→ Task to complete
The output should consist solely of the line containing "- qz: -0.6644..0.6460" and the lines that follow it through the end of the data below.

*** Opening of Dataset ***

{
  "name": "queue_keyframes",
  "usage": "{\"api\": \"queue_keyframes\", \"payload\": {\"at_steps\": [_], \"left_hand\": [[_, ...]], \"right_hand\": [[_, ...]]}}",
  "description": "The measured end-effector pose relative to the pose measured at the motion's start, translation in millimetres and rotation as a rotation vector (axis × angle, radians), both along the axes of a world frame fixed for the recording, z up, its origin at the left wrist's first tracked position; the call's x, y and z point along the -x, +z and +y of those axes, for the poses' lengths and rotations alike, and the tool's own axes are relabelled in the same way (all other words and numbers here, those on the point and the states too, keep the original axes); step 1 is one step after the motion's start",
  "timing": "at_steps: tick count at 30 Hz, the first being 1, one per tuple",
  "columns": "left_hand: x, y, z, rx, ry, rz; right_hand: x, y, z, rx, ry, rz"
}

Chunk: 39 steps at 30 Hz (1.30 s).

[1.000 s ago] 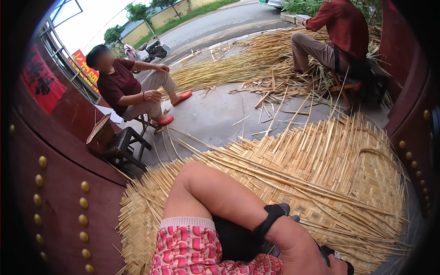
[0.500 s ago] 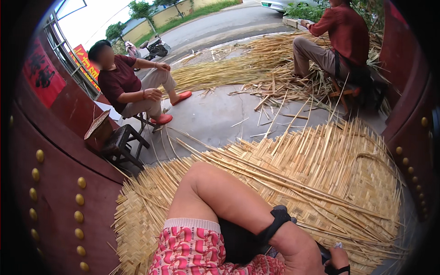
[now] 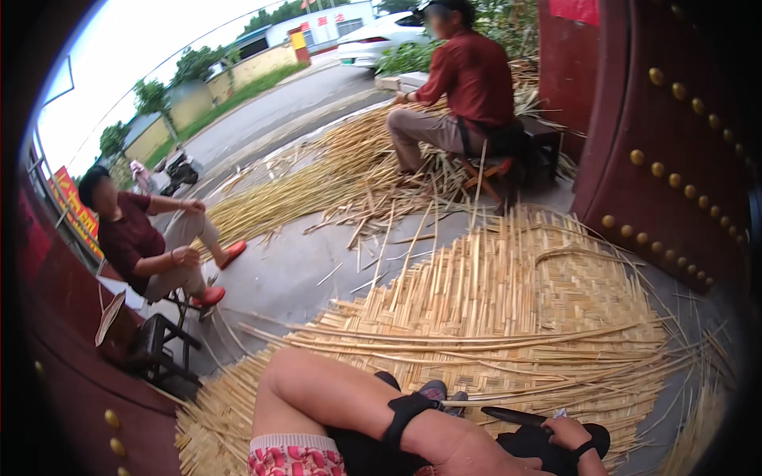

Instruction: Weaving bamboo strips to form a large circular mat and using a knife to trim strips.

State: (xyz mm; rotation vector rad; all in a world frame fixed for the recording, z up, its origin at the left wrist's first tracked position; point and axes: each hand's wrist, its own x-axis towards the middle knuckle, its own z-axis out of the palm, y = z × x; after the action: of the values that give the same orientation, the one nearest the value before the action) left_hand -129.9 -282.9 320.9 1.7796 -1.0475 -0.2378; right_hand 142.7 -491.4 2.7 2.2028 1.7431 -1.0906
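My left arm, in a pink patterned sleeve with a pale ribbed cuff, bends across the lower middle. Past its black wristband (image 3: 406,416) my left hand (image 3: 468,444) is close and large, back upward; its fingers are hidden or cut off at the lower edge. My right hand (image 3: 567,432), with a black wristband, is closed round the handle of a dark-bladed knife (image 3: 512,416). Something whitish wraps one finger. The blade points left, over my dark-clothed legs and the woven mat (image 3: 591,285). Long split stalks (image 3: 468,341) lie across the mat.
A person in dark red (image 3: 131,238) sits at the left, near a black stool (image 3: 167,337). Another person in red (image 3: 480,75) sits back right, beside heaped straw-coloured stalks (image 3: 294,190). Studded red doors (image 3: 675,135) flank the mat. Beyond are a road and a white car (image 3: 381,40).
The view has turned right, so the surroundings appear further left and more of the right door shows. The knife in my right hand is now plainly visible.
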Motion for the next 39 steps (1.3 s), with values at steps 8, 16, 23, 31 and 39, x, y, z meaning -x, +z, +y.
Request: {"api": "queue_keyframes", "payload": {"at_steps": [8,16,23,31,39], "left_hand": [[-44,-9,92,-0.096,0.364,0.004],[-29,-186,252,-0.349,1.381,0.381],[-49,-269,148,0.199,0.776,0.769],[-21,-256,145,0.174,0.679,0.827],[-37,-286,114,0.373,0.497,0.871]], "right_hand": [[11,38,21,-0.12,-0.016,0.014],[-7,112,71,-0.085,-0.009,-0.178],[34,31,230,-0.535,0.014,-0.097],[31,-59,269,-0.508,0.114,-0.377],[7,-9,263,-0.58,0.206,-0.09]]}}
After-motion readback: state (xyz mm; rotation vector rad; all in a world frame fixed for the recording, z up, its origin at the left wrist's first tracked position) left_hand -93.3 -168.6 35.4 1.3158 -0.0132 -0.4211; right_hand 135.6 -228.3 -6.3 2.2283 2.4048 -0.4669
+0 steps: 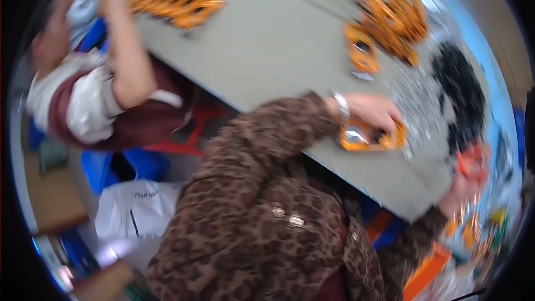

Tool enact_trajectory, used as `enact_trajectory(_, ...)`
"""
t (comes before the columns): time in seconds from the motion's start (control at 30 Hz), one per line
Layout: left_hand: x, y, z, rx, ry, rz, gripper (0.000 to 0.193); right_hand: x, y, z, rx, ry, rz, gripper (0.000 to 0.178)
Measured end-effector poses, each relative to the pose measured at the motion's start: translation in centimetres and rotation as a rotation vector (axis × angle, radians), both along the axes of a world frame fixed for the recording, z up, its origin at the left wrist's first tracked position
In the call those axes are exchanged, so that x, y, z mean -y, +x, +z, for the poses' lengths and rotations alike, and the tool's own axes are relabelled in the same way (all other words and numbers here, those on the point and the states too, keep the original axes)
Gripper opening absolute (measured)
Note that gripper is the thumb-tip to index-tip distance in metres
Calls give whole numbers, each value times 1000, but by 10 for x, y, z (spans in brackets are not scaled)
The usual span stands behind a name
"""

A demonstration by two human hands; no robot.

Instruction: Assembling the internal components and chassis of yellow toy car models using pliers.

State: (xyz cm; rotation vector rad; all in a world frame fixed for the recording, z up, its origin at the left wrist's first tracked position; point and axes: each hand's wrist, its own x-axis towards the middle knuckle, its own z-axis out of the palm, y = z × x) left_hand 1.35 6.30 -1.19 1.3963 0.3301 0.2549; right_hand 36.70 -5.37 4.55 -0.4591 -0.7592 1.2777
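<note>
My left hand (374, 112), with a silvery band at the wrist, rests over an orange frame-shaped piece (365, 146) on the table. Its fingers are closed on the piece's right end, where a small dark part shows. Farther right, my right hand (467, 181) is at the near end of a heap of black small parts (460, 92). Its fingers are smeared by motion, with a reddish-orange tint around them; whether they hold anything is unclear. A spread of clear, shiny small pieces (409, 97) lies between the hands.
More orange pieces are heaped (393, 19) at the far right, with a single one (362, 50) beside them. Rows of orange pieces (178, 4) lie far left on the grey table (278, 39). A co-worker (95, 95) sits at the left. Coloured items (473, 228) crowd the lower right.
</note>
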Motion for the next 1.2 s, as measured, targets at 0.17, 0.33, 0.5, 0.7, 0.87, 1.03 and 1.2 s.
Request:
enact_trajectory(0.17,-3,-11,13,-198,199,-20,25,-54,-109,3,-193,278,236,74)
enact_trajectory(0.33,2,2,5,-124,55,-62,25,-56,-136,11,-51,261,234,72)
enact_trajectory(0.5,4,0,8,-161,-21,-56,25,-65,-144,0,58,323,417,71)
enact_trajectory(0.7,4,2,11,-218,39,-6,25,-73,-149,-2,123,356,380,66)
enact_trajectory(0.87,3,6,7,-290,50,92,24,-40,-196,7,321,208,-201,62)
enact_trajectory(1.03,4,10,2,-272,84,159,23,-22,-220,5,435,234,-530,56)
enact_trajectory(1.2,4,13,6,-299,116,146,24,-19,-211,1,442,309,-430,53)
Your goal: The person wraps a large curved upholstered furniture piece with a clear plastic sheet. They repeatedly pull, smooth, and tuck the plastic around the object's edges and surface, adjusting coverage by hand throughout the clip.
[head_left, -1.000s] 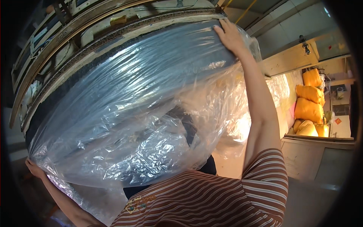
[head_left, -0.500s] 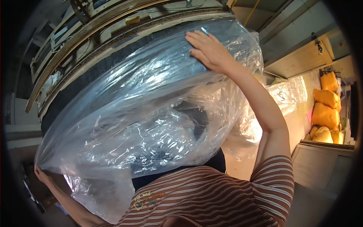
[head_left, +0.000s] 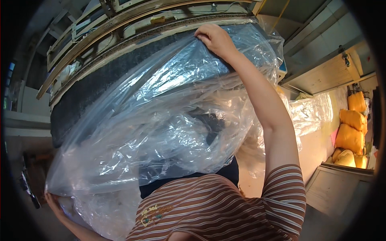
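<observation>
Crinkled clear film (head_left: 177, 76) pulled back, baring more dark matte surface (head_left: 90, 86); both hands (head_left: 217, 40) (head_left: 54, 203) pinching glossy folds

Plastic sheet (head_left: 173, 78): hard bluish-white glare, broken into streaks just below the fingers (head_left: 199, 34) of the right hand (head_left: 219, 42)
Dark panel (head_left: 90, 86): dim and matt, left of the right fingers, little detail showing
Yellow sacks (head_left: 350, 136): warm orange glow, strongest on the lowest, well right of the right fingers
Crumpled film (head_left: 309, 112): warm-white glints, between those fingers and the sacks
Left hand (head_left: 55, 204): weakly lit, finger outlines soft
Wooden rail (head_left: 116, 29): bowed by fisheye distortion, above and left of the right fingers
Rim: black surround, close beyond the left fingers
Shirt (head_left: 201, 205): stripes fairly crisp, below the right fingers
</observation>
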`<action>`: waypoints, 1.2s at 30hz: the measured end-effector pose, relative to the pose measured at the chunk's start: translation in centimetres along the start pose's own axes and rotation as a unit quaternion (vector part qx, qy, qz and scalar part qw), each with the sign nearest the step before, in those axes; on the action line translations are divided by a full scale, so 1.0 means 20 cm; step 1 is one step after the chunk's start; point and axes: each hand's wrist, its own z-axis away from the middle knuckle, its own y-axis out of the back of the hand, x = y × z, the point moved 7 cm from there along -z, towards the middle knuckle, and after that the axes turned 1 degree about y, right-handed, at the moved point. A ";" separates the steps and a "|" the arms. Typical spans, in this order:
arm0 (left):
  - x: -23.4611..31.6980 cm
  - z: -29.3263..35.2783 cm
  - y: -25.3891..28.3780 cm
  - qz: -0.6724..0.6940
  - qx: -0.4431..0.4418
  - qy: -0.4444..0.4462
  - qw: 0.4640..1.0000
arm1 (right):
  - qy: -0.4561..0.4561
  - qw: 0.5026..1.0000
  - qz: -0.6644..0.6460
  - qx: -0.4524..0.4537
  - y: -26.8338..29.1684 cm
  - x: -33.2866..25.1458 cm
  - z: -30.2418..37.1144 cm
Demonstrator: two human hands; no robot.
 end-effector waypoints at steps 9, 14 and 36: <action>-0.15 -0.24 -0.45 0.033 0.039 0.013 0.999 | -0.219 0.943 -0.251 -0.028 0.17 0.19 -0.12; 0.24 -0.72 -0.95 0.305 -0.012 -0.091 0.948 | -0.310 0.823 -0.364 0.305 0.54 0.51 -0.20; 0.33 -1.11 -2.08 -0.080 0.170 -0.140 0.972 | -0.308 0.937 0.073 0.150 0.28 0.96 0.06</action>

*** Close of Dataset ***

→ Response area
  - qz: -0.6644..0.6460
  - qx: -0.4524..0.4537
  - y: -26.8338..29.1684 cm
  - x: -33.2866..25.1458 cm
  - z: -30.2418..37.1144 cm
Demonstrator: two human hands; no robot.
 end-effector waypoints at steps 9, 14 and 36: <action>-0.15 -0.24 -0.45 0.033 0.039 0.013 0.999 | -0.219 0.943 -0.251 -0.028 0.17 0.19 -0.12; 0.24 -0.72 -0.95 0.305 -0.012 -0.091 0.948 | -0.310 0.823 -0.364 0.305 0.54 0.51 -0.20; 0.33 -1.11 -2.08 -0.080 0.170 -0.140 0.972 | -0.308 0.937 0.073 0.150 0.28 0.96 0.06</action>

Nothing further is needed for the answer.